Hello, everyone! My girlfriend and I have recently purchased our first house in the Raleigh, NC area and I have taken it upon myself to get this "lawn" somewhat presentable.

From what I can tell we are in the transition zone (6/7) and have been blessed with old used up farm land accompanied with dense clay as our sole soil type. Multiple bare spots with what seems like the entire family of broadleaf are the main bullet points. I'd like to repair these bare spots and get everything uniform but am having trouble with identifying what I already have. I think its some form of commercial grade Bermuda.

I have taken a few pictures of the small portions of grass that I have and would really appreciate some guidance. Thanks for everyone's help in advance!


----------



## samjonester (May 13, 2018)

Welcome!

The first pictures looks like tall fescue. They're a bit blurry, but you will be able to distinguish it because it "bunches" a bit, and also has what almost look like pinstripes running the length of the blade.

The second 2 pictures look more like crabgrass than bermuda. Bermuda has a bit thinner blades in my experience. An easy way to tell will be to spray weed b gon with crabgrass killer. The quinclorac will knock out crabgrass but not bermuda :lol:

Which grass do you want? Bermuda will go dormant (turn brown) in the winter but thrive in the sun. Fescue will likely require regular overseedings after hot summers.

If you've got bermuda and want to keep it, then it's time for fertilizer, water, and spraying a weed killer: weed b gon will kill everything except the fescue. Also read the bermuda bible it's pinned at the top of the warm season forum.

If you don't want bermuda, the best thing to do right now is to embrace the weeds because they are green. In the middle of August, you can start the process of grass growing. You can either kill off the whole lawn with glyphosate at that point, or use a selective herbicide (weed b gon). Water lightly every day for a couple weeks, spray again, and you'll be ready to seed.


----------



## kur1j (Jul 2, 2017)

It looks like you have multiple grass types. To me some of it looks more like Zoysia. I guess it could potentially be common bermuda, but I would be skeptical. Potentially centipede? I'm terrible at IDing things.
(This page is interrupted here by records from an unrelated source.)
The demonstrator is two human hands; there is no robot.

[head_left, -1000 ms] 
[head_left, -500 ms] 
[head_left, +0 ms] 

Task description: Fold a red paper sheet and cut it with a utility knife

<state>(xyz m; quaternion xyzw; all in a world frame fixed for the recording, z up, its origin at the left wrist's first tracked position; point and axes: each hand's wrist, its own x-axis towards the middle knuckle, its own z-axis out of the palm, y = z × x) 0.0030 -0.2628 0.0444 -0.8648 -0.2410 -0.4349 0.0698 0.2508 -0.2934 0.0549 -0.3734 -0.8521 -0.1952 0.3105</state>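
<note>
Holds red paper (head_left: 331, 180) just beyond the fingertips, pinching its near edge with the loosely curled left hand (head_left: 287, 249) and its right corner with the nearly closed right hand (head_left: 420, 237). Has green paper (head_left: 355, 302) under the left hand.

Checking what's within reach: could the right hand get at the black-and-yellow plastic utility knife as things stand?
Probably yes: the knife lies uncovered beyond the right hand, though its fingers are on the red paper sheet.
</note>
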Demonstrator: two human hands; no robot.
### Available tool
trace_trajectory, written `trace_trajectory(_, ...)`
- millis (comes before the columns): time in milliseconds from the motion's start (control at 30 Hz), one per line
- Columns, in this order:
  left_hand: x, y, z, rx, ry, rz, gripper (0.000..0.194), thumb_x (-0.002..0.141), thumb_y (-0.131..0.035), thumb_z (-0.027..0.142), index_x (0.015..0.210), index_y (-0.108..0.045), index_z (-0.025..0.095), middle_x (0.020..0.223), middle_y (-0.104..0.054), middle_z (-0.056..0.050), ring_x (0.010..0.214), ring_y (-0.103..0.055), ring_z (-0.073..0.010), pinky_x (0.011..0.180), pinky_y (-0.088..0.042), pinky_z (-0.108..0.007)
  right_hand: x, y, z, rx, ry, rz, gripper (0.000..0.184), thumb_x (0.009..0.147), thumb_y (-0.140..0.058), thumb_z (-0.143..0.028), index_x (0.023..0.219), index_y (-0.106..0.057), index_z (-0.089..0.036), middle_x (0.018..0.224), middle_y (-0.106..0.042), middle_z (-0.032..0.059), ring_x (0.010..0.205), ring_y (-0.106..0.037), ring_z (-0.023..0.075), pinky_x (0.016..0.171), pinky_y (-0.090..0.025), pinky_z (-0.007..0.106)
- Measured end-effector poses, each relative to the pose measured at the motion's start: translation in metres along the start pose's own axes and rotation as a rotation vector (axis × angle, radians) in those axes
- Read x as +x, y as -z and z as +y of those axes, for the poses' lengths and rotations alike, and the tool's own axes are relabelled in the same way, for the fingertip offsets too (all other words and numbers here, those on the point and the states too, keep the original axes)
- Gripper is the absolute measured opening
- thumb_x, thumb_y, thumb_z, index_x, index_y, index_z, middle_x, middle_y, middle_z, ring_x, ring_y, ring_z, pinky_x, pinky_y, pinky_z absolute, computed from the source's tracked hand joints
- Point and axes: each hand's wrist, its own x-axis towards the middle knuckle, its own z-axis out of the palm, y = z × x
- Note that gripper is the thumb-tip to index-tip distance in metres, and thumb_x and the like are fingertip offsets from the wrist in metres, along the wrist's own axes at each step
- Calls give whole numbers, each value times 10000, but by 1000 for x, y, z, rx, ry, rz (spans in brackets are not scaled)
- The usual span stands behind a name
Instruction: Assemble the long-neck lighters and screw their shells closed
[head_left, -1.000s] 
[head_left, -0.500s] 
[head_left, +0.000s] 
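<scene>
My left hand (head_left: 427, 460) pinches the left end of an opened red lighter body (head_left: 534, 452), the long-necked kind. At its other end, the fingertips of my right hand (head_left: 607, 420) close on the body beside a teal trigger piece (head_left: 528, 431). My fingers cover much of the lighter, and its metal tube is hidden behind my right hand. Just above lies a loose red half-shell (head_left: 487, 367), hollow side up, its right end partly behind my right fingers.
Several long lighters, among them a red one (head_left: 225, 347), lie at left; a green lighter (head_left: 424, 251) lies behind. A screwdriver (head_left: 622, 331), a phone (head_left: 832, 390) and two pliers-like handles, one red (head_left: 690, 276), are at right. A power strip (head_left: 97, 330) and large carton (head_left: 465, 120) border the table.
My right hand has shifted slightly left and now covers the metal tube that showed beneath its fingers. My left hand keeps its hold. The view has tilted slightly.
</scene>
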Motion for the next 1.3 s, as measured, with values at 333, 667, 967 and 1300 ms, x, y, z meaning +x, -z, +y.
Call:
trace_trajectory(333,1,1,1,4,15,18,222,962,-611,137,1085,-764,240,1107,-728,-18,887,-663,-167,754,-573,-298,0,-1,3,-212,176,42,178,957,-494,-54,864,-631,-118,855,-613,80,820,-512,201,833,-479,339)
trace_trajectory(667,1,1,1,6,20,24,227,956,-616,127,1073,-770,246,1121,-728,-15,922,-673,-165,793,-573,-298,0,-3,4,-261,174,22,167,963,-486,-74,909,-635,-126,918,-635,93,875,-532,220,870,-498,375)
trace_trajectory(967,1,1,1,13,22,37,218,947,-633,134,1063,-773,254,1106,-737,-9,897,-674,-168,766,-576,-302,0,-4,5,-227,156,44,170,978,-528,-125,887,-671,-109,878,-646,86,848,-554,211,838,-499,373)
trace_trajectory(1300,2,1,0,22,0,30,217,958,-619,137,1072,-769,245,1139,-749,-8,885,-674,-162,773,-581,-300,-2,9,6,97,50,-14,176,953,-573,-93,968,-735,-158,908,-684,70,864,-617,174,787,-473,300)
Obviously need to get a good ID on your grass type so people can help with treatments. But a few common questions that more than likely will also need to be asked. How much shade are in these areas? How large are the bare spots? Is this small patches of yard that has grass and everything else is weeds? Pictures could go a long way.


----------



## covert24 (Jun 11, 2018)

Both the front and back yards with the exception of the areas along the sides if the house are fully open air areas with no covering. The main bare spot/eye sore is directly in the front portion of the lawn and is probably about 100-200sqft of very small (VERY small) patches of whatever grass/weed is growing there. The only other bare spots that I have are much smaller than that main one and in fine with just letting them fill in over time. I would say its around 60/40 (grass/weeds) at this time. And all of the grass with the exception of a small portion of actual Bermuda leeching in from the neighbors is of the same variety as seen in the pictures. When I get home from work tomorrow I'll try and get some better pictures of what I'm trying to work with here.


----------



## kur1j (Jul 2, 2017)

+1. We still need to positively ID your grass type you want to keep as well (if it isn't a complete redo). Maybe grab some clearer pictures of that as well. From the pictures it doesn't look like bermuda. But I've been wrong a lot lately.


----------



## covert24 (Jun 11, 2018)

Will definitely get some clearer shots of the what I think is the actual grass while I'm getting the larger overview shots. I'd like to avoid the complete renovation technique if at all possible. With that being said, its not off the table at this point. I'd like to at least give it my best shot in getting an actual lawn before I say screw it. It must be a newfound homeowner pride thing :lol:


----------



## Spammage (Apr 30, 2017)

@covert24 you do have both tall fescue and bermuda. The bermuda appears to be a "common" bermuda, meaning wider blades and longer distances between internodes. As you can tell, the two don't blend well together, so you may want to research both and decide which you prefer to encourage and which (if either) you wish to eradicate.


----------



## covert24 (Jun 11, 2018)

@Spammage I would really like to keep the Bermuda for the very warm weather down hear and short winter seasons. It does get pretty cold in the early spring but always bounces right back up to 70-100 late spring/beg summer. Which would be easier to get rid of is my main issue? Seems like the Bermuda would be easier to erradicate but I'm worried the fescue would not tolerate the heat and soil type I have too great.


----------



## Spammage (Apr 30, 2017)

covert24 said:


> @Spammage I would really like to keep the Bermuda for the very warm weather down hear and short winter seasons. It does get pretty cold in the early spring but always bounces right back up to 70-100 late spring/beg summer. Which would be easier to get rid of is my main issue? Seems like the Bermuda would be easier to erradicate but I'm worried the fescue would not tolerate the heat and soil type I have too great.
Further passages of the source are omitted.